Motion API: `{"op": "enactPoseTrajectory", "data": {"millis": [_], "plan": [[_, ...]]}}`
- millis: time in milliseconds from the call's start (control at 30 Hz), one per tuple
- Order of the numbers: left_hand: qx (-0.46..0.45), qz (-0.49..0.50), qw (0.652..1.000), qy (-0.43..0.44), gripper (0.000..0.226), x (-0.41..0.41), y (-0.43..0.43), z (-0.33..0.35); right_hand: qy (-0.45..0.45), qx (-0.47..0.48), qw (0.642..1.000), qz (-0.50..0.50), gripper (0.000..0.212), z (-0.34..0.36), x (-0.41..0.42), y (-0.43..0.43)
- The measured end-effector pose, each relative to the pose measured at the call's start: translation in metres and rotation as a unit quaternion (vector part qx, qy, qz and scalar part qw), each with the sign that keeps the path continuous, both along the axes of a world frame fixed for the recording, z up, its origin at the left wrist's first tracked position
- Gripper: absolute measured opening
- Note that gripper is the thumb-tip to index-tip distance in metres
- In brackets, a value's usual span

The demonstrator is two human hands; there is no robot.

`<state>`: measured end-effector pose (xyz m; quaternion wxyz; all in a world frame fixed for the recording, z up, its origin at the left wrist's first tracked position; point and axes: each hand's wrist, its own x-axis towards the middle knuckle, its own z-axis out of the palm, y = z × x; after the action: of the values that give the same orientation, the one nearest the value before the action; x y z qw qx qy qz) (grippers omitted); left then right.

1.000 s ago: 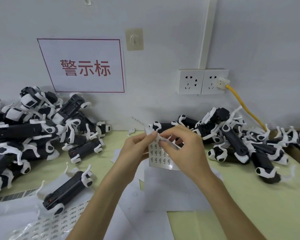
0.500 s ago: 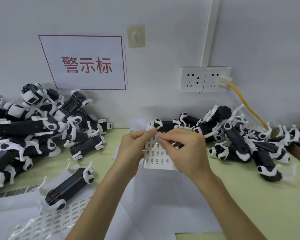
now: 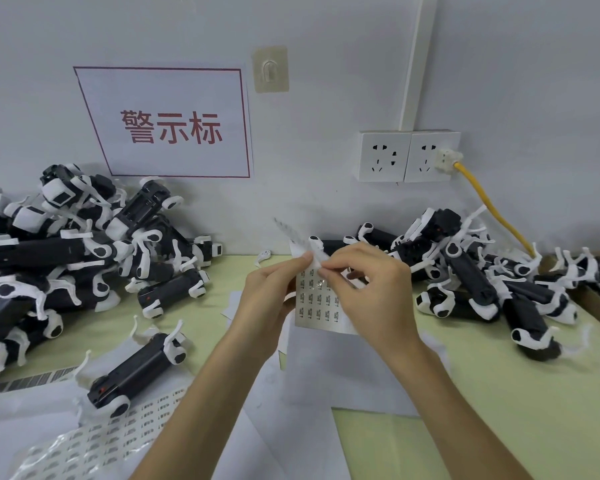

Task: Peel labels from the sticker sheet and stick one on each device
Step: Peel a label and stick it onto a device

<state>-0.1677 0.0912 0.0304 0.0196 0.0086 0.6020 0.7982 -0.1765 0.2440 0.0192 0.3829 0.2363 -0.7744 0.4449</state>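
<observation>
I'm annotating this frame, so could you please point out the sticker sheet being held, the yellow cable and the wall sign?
sticker sheet (image 3: 317,308): head view, printed lower half.
yellow cable (image 3: 492,209): head view, mid-length.
wall sign (image 3: 174,128): head view, central red character.

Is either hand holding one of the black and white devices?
No, the left hand and right hand both pinch only the small white sticker sheet.

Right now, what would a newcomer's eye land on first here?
Dead centre, the left hand and right hand pinch the top of a small sticker sheet. A left heap and a right heap of black-and-white devices flank them. On the wall behind hangs a white sign with red characters.
</observation>
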Motion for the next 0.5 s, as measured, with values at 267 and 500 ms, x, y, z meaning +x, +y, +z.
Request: {"op": "enactPoseTrajectory", "data": {"millis": [267, 500], "plan": [[0.011, 0.008, 1.0, -0.012, 0.02, -0.0003, -0.0002, 0.0014, 0.07, 0.012, 0.997, -0.025, 0.005, -0.0058, 0.0005, 0.0002], [0.02, -0.001, 0.999, -0.027, 0.026, -0.0027, -0.0018, -0.0003, 0.084, 0.048, 0.995, -0.019, 0.004, -0.0041, -0.0008, 0.0018]]}}
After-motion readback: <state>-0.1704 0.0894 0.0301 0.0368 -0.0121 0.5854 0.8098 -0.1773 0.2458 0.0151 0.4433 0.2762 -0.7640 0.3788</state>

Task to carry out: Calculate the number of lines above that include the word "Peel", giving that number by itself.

Solved problem: 2